Say how many lines below contain the word "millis". The number is the entire reply.

SOURCE MATERIAL »
^^^^^^^^
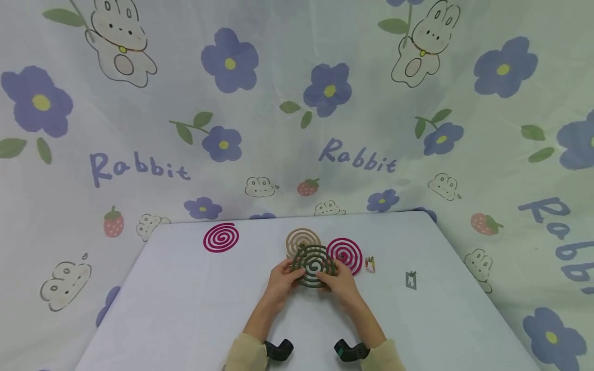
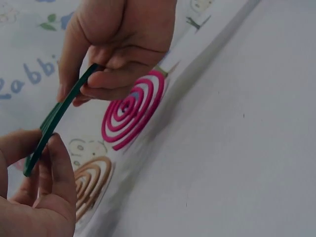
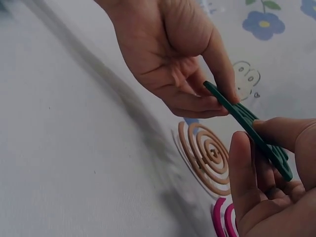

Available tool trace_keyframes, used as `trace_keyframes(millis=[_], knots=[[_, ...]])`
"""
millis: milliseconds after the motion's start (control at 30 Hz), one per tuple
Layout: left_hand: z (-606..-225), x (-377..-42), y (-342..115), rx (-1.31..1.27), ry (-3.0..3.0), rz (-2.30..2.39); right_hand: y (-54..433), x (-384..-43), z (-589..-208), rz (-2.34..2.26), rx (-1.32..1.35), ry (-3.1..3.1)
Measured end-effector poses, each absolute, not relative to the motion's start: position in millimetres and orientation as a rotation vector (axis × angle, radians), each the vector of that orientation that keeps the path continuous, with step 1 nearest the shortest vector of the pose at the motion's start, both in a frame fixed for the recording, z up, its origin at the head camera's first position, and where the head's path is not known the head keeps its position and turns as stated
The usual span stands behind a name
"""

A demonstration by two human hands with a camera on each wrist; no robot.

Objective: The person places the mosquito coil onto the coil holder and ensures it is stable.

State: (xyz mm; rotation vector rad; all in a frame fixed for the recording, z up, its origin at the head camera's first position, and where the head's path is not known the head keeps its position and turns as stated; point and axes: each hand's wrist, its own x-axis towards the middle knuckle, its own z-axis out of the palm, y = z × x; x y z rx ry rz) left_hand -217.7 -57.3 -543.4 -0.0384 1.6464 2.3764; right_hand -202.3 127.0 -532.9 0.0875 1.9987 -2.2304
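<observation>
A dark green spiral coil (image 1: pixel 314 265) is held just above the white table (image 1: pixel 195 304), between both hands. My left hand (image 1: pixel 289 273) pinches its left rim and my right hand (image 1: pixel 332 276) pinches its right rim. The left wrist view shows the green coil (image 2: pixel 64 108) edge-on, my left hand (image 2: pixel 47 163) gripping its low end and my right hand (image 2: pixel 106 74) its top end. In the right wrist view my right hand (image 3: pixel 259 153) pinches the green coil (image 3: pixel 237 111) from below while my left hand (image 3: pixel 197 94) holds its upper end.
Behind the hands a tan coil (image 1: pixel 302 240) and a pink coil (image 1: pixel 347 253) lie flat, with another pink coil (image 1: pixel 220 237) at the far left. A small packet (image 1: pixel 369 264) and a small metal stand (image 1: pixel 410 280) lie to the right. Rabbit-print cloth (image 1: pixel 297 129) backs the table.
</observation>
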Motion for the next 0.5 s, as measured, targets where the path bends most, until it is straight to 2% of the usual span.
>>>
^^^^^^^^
EXERCISE RESPONSE » 2